▶ _Assignment_:
From first line to last, copy the material below exactly.

═══ Source material

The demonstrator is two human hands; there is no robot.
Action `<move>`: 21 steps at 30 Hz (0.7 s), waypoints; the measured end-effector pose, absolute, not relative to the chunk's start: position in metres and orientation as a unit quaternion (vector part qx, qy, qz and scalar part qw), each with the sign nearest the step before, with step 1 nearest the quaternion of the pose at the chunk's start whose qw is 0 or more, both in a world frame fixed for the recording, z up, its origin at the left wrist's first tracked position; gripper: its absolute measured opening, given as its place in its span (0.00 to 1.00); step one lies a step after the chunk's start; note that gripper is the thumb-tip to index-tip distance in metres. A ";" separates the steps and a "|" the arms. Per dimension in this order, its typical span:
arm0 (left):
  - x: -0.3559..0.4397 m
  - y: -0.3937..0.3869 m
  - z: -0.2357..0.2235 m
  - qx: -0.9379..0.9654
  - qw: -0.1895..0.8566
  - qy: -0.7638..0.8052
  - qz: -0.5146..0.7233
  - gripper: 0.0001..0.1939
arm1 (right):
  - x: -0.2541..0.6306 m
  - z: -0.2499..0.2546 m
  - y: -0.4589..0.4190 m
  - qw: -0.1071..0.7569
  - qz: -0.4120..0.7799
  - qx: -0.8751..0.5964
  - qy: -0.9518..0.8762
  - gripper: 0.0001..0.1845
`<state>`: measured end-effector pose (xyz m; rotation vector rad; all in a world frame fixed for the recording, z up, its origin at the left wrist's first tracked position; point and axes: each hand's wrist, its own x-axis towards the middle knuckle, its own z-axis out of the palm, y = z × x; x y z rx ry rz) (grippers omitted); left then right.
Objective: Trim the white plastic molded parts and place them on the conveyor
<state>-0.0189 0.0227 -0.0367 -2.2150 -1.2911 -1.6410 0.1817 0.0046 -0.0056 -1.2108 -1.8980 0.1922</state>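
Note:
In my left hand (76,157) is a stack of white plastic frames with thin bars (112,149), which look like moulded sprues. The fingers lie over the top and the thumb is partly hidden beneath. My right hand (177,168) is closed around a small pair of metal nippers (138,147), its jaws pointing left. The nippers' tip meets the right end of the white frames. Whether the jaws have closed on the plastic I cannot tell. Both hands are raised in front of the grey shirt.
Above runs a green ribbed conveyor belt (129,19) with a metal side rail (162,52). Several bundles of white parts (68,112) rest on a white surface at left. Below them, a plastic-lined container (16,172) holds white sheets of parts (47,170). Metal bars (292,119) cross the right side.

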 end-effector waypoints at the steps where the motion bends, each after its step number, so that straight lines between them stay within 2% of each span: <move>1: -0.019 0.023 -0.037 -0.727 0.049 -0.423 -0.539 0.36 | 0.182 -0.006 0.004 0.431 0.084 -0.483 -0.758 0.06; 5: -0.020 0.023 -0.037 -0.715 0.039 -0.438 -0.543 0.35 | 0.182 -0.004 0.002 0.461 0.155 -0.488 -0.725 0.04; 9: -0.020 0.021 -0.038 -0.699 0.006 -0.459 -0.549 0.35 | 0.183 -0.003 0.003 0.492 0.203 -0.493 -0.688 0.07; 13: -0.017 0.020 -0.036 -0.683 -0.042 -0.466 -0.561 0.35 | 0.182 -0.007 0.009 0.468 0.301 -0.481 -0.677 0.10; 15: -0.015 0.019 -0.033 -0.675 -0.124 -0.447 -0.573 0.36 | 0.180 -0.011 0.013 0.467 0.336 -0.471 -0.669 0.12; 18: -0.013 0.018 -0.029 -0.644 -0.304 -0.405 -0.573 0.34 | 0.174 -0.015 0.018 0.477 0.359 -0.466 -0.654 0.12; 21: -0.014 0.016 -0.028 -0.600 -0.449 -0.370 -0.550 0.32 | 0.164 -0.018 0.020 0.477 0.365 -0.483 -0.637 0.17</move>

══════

▶ _Written response_:
The demonstrator is two human hands; there is no robot.
Action `<move>`: 21 steps at 30 Hz (0.7 s), waypoints; the measured end-effector pose, absolute, not relative to the chunk's start: position in metres and orientation as a unit quaternion (vector part qx, qy, qz and scalar part qw), each with the sign nearest the step before, with step 1 nearest the quaternion of the pose at the chunk's start whose qw is 0 or more, both in a world frame fixed for the recording, z up, its origin at the left wrist's first tracked position; gripper: its absolute measured opening, given as its place in its span (0.00 to 1.00); step one lies a step after the chunk's start; note that gripper is the thumb-tip to index-tip distance in metres. A ";" separates the steps and a "|" the arms. Per dimension in this order, its typical span:
arm0 (left):
  - x: -0.3559..0.4397 m
  - y: -0.3937..0.3869 m
  - z: -0.2357..0.2235 m
  - qx: -0.9379..0.9654
  - qw: -0.1895..0.8566
  - qy: -0.7638..0.8052
  - qz: -0.5146..0.7233
  - gripper: 0.0001..0.1939
arm1 (right):
  - x: -0.2541..0.6306 m
  - z: -0.2499..0.2546 m
  - y: -0.4589..0.4190 m
  - qw: -0.1071..0.7569
  - qz: -0.4120..0.7799
  - qx: -0.8751..0.5964
  - qy: -0.9518..0.8762
  - gripper: 0.0001..0.1845
`<state>`: measured end-effector pose (xyz m; rotation vector rad; all in a world frame fixed for the recording, z up, its origin at the left wrist's first tracked position; point and axes: each hand's wrist, its own x-axis towards the middle knuckle, its own z-axis out of the palm, y = z × x; x y z rx ry rz) (grippers omitted); left then right.
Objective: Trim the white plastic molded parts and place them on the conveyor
<state>-0.0189 0.0227 -0.0367 -2.2150 -1.2911 -1.6410 0.1817 0.0046 -0.0056 -1.2108 -1.8980 0.1922</state>
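Note:
In my left hand (76,157) is a stack of white plastic frames with thin bars (112,149), which look like moulded sprues. The fingers lie over the top and the thumb is partly hidden beneath. My right hand (177,168) is closed around a small pair of metal nippers (138,147), its jaws pointing left. The nippers' tip meets the right end of the white frames. Whether the jaws have closed on the plastic I cannot tell. Both hands are raised in front of the grey shirt.
Above runs a green ribbed conveyor belt (129,19) with a metal side rail (162,52). Several bundles of white parts (68,112) rest on a white surface at left. Below them, a plastic-lined container (16,172) holds white sheets of parts (47,170). Metal bars (292,119) cross the right side.
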
 end-effector waypoints at the steps where the motion bends, each after its step number, so that straight lines between them stay within 2% of each span: <move>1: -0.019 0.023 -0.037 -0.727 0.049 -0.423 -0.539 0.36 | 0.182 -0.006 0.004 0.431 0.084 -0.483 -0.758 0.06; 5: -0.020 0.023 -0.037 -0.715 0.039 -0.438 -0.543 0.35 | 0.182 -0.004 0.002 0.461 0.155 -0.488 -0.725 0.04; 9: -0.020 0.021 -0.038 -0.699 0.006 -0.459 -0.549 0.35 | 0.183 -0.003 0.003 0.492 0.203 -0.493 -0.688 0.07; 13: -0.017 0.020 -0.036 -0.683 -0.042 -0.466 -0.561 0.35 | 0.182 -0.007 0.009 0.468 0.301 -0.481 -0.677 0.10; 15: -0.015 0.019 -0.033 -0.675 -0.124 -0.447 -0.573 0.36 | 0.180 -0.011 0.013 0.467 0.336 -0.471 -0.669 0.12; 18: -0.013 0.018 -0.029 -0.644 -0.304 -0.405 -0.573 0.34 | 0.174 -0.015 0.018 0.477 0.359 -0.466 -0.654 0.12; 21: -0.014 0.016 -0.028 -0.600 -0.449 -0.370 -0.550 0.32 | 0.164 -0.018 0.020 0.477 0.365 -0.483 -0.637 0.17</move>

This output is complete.